### YOUR ASSIGNMENT
Reproduce every entry in the listing without alteration.

### RECORDS FOR THE EXERCISE
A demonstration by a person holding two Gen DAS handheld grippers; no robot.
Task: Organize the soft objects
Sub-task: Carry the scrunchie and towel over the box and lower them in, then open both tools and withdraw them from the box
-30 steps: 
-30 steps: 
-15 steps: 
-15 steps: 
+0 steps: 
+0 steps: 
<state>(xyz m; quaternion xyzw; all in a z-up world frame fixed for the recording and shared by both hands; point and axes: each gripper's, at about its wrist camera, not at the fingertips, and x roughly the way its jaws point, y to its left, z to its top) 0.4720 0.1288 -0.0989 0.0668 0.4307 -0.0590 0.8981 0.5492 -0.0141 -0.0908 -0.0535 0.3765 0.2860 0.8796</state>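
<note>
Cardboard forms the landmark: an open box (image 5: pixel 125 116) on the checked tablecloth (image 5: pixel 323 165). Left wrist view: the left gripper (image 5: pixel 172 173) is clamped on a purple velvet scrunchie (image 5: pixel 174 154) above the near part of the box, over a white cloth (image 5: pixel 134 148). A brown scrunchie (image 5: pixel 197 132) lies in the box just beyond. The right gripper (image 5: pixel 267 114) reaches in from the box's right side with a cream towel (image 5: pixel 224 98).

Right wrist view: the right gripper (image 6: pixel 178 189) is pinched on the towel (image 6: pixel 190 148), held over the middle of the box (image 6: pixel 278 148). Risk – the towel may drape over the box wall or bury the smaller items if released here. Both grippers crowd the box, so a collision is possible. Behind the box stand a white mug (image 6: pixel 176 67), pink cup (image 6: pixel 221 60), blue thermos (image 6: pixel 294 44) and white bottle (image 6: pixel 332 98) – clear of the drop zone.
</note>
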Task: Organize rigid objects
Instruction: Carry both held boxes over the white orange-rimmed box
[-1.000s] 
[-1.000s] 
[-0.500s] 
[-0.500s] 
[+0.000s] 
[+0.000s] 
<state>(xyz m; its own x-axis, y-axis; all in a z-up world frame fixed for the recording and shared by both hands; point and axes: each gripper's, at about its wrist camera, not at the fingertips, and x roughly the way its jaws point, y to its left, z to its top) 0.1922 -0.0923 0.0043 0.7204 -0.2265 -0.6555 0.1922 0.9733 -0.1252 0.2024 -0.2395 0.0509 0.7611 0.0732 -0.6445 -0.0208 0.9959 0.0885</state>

### REPLY
A demonstration by a person holding two Gen DAS handheld grippers; no robot.
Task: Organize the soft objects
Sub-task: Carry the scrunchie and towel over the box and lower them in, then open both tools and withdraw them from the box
-30 steps: 
-30 steps: 
-15 steps: 
-15 steps: 
+0 steps: 
+0 steps: 
<state>(xyz m; quaternion xyzw; all in a z-up world frame fixed for the recording and shared by both hands; point and axes: each gripper's, at about its wrist camera, not at the fingertips, and x roughly the way its jaws point, y to its left, z to its top) 0.4720 0.1288 -0.0989 0.0668 0.4307 -0.0590 0.8981 0.5492 -0.0141 -0.0908 -0.0535 0.3765 0.2860 0.8796</state>
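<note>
Cardboard forms the landmark: an open box (image 5: pixel 125 116) on the checked tablecloth (image 5: pixel 323 165). Left wrist view: the left gripper (image 5: pixel 172 173) is clamped on a purple velvet scrunchie (image 5: pixel 174 154) above the near part of the box, over a white cloth (image 5: pixel 134 148). A brown scrunchie (image 5: pixel 197 132) lies in the box just beyond. The right gripper (image 5: pixel 267 114) reaches in from the box's right side with a cream towel (image 5: pixel 224 98).

Right wrist view: the right gripper (image 6: pixel 178 189) is pinched on the towel (image 6: pixel 190 148), held over the middle of the box (image 6: pixel 278 148). Risk – the towel may drape over the box wall or bury the smaller items if released here. Both grippers crowd the box, so a collision is possible. Behind the box stand a white mug (image 6: pixel 176 67), pink cup (image 6: pixel 221 60), blue thermos (image 6: pixel 294 44) and white bottle (image 6: pixel 332 98) – clear of the drop zone.
</note>
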Task: Organize rigid objects
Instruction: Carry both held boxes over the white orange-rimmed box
[-1.000s] 
[-1.000s] 
[-0.500s] 
[-0.500s] 
[+0.000s] 
[+0.000s] 
<state>(xyz m; its own x-axis, y-axis; all in a z-up world frame fixed for the recording and shared by both hands; point and axes: each gripper's, at about its wrist camera, not at the fingertips, and x roughly the way its jaws point, y to its left, z to its top) 0.1922 -0.0923 0.0043 0.7204 -0.2265 -0.6555 0.1922 0.9733 -0.1252 0.2024 -0.2395 0.0509 0.7611 0.0732 -0.6445 -0.0208 0.9959 0.0885</state>

That concludes the output for this exercise.